Tournage sur la banquise

Septembre 2005

 

Un rétroviseur de motoneige à la main, une jeune fille dessine des tatouages bleus sur son visage. Une autre est à la recherche d'un manteau de fourrure introuvable. Deux hommes brisent des blocs de glace pour faire de l'eau potable. Des phoques et des morses congelés feront le repas des Inuit qui travaillent sur le tournage. Des acteurs en manteau de caribou ou d'ours polaire répètent leurs rôles. A minuit, il règne une lumière bleutée sur la banquise, et le seul éclairage vient d'un qulliq, lampe de pierre à l'huile de phoque, qui brûle dans l'igloo. On est à 300 kilomètres au nord du cercle polaire, sur les bords de l'île de Baffin, au Canada.

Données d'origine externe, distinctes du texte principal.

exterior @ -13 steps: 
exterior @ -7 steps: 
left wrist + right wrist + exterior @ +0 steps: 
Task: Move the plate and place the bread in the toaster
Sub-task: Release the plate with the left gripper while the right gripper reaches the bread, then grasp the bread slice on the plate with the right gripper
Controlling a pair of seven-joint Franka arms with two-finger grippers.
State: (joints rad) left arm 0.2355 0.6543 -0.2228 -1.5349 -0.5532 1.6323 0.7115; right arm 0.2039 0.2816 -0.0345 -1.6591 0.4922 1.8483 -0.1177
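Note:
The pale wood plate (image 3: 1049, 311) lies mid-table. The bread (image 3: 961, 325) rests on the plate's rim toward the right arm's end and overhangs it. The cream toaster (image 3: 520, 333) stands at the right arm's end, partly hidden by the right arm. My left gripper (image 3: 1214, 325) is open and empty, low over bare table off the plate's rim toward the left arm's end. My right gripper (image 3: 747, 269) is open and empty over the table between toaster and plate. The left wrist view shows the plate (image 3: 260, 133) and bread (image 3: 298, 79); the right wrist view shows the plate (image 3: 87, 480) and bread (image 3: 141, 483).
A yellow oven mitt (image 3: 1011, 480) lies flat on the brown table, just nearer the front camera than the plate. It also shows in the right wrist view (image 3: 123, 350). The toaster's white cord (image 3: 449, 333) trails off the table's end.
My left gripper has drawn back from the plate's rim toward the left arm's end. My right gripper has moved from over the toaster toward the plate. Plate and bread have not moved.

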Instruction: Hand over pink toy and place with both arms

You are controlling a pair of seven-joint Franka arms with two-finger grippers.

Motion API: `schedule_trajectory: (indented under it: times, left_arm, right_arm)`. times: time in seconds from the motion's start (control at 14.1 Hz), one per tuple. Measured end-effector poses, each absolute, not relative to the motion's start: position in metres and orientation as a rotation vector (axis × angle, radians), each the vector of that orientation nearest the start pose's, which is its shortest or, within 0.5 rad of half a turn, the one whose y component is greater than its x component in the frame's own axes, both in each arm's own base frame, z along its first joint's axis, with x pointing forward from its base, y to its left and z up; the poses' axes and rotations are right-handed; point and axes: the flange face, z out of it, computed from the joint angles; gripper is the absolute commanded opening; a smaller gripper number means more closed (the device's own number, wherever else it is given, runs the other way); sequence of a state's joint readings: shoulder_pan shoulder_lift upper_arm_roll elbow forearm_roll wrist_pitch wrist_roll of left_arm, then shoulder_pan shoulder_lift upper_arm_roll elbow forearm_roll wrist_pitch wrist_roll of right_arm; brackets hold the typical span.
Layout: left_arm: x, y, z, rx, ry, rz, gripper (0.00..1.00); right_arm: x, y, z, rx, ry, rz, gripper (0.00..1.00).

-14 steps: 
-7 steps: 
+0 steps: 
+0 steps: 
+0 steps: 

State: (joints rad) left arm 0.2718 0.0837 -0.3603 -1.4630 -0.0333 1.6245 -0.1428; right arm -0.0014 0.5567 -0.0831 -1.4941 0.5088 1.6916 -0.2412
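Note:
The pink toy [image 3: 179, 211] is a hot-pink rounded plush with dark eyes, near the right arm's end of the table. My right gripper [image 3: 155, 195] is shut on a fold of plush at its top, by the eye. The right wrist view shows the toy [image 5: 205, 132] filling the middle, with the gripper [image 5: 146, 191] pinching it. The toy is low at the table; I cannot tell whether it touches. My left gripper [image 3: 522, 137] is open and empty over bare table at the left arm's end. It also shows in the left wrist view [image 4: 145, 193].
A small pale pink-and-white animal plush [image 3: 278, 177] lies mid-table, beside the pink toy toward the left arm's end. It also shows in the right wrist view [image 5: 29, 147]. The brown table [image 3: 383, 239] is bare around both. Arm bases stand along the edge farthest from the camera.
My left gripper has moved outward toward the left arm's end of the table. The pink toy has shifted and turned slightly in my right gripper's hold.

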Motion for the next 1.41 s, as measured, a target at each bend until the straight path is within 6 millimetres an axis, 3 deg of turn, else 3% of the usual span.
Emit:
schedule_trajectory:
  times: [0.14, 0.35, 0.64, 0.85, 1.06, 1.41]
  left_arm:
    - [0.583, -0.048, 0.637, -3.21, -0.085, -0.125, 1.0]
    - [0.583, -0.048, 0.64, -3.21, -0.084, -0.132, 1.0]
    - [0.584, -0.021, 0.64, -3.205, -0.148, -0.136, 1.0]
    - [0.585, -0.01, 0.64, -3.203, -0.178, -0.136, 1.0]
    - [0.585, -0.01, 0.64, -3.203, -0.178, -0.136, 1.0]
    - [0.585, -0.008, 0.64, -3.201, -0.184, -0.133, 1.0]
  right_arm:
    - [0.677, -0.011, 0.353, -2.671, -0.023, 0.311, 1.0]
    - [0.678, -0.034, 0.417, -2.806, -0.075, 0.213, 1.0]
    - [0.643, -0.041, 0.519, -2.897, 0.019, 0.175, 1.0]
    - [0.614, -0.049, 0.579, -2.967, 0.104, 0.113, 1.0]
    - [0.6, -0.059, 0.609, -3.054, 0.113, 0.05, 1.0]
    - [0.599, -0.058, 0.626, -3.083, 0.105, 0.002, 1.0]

Zacharias Kunuk, cinéaste dont les parents ont grandi ici, a choisi de filmer l'histoire d'un des derniers chamanes d'Igloolik dont les descendants vivent encore ici. Il a demandé aux anciens de lui raconter cette époque, quand sont arrivés les premiers chrétiens, et avec eux le monde moderne. Dans les années 1920, l'explorateur danois Knut Rasmussen a vécu là, et a raconté dans son journal le bouleversement qu'ont alors connu les Inuit, avec le développement du commerce et de la nouvelle religion.

Igloolik connait aujourd'hui une autre révolution : ce village de 1 700 habitants accueille pendant quelques semaines 150 personnes venues tourner un film sous la direction d'un des leurs. C'est la deuxième fois, 4 ans après Atanarjuat. A coté des tentes et des motoneiges modernes, tous ont repris les vieilles méthodes de fabrication des vêtements, outils, traîneaux et autres objets. Les anciens, qui avaient conservé la mémoire de ces savoir-faire, ont eux aussi repris du service.